_What the task asks_:
Below are some records. Return exactly the lines from the one containing "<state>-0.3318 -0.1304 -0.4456" through the one containing "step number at", both included, and only those.

_Information_:
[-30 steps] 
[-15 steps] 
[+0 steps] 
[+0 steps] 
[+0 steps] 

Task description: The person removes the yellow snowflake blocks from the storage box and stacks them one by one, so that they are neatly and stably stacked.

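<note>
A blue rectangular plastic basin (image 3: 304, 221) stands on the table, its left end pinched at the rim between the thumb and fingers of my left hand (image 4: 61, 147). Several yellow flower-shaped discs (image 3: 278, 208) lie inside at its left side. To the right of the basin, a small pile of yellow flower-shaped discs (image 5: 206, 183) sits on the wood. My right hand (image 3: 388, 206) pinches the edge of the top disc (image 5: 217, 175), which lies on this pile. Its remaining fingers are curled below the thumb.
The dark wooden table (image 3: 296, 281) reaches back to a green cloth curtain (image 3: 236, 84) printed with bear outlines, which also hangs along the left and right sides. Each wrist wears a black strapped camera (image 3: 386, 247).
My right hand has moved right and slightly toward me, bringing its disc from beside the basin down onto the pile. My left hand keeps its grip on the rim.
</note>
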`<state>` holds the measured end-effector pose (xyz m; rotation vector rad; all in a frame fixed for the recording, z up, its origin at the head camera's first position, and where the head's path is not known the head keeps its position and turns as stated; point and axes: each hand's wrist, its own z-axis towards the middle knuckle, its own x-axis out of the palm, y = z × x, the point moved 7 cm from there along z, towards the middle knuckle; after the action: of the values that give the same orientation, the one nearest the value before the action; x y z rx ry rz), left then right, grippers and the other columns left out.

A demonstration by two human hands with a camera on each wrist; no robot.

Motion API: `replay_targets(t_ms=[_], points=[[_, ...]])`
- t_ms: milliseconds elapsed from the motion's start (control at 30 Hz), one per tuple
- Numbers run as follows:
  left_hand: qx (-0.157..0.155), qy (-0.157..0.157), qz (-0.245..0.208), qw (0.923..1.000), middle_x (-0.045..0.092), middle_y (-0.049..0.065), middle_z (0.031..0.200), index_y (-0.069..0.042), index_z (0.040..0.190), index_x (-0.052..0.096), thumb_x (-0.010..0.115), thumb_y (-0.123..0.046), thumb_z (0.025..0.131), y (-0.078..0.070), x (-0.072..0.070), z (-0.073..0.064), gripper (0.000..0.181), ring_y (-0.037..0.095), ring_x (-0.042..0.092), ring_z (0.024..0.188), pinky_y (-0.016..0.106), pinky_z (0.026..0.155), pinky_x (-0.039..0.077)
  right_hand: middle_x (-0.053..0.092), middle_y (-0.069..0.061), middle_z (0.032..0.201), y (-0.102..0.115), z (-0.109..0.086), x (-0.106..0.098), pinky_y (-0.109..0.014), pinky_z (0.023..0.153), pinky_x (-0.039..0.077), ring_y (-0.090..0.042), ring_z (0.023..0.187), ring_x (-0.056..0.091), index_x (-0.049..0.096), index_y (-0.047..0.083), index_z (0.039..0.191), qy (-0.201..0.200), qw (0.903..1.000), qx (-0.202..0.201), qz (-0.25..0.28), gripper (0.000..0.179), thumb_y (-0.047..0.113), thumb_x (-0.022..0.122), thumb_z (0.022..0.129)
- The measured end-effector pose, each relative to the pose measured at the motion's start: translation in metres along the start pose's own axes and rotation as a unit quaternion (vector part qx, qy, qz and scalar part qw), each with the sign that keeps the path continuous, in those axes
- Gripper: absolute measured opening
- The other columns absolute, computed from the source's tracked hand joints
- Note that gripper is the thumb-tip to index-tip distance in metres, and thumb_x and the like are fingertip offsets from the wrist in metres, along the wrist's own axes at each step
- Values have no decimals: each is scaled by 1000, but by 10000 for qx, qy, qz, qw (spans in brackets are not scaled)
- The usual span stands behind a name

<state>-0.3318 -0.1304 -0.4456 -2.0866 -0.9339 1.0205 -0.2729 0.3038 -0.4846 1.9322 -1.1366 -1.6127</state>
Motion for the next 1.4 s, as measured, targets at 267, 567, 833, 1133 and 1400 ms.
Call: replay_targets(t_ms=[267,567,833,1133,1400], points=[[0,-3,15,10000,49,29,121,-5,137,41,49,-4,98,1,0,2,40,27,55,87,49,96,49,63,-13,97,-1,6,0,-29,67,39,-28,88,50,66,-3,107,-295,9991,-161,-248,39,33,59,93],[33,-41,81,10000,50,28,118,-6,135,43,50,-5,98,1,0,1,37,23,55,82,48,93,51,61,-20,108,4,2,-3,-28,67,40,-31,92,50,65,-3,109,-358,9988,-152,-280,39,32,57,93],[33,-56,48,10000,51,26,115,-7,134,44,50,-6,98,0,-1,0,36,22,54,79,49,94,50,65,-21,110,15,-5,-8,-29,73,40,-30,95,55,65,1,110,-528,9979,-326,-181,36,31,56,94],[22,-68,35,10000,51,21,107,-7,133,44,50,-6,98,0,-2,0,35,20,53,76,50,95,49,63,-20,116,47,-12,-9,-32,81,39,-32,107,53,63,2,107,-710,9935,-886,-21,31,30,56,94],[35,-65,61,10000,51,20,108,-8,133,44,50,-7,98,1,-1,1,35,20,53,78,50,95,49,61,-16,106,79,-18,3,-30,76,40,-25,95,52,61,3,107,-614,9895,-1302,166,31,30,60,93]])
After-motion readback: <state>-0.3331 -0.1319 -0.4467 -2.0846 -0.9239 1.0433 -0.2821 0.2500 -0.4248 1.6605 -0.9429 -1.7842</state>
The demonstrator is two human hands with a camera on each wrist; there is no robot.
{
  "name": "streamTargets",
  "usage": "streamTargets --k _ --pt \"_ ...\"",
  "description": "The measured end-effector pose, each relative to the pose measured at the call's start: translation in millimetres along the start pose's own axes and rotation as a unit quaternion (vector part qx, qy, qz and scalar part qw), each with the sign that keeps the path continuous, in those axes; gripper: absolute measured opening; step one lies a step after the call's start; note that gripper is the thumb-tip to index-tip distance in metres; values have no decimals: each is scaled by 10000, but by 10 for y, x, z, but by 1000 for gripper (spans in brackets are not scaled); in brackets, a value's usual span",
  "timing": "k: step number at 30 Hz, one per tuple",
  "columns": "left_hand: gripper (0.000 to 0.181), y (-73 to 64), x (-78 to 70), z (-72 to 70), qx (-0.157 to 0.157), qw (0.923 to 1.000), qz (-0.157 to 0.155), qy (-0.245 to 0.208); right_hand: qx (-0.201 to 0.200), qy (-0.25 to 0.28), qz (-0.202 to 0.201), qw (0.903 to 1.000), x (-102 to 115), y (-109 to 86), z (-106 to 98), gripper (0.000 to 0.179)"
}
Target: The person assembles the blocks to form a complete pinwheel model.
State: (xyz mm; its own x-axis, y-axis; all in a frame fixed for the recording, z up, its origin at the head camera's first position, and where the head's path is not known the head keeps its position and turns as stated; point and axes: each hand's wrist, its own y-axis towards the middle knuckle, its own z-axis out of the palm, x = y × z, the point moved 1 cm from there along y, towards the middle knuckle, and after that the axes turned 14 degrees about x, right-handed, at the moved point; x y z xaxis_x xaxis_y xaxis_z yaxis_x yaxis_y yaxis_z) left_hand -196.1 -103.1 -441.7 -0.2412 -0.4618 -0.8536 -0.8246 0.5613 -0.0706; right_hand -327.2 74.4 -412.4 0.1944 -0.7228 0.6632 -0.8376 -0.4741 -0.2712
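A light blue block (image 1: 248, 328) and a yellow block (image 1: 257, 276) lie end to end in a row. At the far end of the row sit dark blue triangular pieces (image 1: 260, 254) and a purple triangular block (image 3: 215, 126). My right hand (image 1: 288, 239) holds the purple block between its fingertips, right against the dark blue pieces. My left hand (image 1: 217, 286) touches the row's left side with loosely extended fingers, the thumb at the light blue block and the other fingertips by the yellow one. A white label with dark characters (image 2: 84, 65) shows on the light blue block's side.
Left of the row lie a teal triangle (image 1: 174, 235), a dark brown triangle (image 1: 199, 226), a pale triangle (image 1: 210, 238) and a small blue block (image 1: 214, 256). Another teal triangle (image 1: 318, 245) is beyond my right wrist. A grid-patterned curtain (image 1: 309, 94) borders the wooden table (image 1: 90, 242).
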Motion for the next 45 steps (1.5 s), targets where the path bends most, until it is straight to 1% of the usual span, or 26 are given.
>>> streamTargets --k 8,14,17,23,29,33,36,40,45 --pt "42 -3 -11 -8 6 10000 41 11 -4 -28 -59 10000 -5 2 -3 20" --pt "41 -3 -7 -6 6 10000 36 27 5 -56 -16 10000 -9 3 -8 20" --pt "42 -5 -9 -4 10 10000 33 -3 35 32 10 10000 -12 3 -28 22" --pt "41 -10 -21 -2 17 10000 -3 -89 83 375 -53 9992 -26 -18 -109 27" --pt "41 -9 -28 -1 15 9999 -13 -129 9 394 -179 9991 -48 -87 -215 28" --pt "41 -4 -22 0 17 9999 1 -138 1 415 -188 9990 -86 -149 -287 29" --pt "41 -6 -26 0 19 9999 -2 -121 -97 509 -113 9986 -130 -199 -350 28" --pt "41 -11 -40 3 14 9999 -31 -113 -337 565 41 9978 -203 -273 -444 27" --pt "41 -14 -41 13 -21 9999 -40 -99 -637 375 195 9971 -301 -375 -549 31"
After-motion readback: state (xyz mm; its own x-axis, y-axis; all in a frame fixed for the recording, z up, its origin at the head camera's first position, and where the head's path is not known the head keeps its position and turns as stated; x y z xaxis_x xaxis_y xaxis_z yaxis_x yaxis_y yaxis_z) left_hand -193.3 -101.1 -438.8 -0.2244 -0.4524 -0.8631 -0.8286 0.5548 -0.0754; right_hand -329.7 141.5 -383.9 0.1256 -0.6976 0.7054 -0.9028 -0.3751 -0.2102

_Result_:
<state>-0.3318 -0.1304 -0.4456 -2.0866 -0.9339 1.0205 -0.2729 0.3038 -0.4846 1.9322 -1.1366 -1.6127</state>
Motion for the next 1.4 s, as measured, targets at 267, 567, 833, 1133 and 1400 ms.
Call: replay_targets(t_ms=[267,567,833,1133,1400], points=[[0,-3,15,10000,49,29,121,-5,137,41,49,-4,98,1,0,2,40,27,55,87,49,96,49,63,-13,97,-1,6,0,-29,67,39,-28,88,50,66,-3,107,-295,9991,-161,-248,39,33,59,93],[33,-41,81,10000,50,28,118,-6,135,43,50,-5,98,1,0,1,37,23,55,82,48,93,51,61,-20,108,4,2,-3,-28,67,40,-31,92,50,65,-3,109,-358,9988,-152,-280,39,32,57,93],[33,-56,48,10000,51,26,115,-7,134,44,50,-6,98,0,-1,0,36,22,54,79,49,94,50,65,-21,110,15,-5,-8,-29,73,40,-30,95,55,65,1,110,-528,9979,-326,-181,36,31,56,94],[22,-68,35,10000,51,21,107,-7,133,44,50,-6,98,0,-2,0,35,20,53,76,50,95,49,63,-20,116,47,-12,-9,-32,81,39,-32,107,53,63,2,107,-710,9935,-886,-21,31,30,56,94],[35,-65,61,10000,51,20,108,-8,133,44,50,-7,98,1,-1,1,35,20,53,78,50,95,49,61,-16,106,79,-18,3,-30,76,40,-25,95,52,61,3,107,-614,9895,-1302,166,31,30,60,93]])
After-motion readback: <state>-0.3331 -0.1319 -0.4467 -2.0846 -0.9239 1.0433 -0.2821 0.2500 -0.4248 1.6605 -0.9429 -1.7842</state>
The demonstrator is two human hands with a camera on each wrist; there is no robot.
{
  "name": "streamTargets",
  "usage": "streamTargets --k _ --pt \"_ ...\"",
  "description": "The measured end-effector pose, each relative to the pose measured at the call's start: translation in millimetres along the start pose's own axes and rotation as a unit quaternion (vector part qx, qy, qz and scalar part qw), each with the sign that keeps the path continuous, in those axes; gripper: absolute measured opening; step one lies a step after the call's start; note that gripper is the thumb-tip to index-tip distance in metres; values have no decimals: each is scaled by 10000, but by 10 for y, x, z, but by 1000 for gripper (spans in brackets are not scaled); in brackets, a value's usual span",
  "timing": "k: step number at 30 Hz, one per tuple",

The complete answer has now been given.